* About this task: Your reply should hold only the lines from the one containing "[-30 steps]" to the final line of the listing below, restated word for word.

* Recorded data:
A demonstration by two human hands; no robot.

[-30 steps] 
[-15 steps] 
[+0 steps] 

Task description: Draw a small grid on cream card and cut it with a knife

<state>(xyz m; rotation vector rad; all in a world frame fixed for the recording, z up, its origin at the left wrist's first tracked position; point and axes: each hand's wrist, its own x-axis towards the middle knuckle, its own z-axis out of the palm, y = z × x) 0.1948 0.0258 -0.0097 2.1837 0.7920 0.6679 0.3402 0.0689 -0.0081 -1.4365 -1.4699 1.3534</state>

* Task output:
[-30 steps] 
[-15 steps] 
[+0 steps] 

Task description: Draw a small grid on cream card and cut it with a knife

<state>(xyz m; rotation vector rad; all in a world frame fixed for the recording, z up, its origin at the left wrist's first tracked position; point and axes: each hand's wrist, its own x-axis towards the middle knuckle, its own z-axis out of the palm, y = z × x) 0.1948 0.0258 -0.0097 2.1837 0.7920 0.6679 0.3402 0.0689 -0.0081 -1.4365 -1.4699 1.3534</state>

This exercise is now fully answered.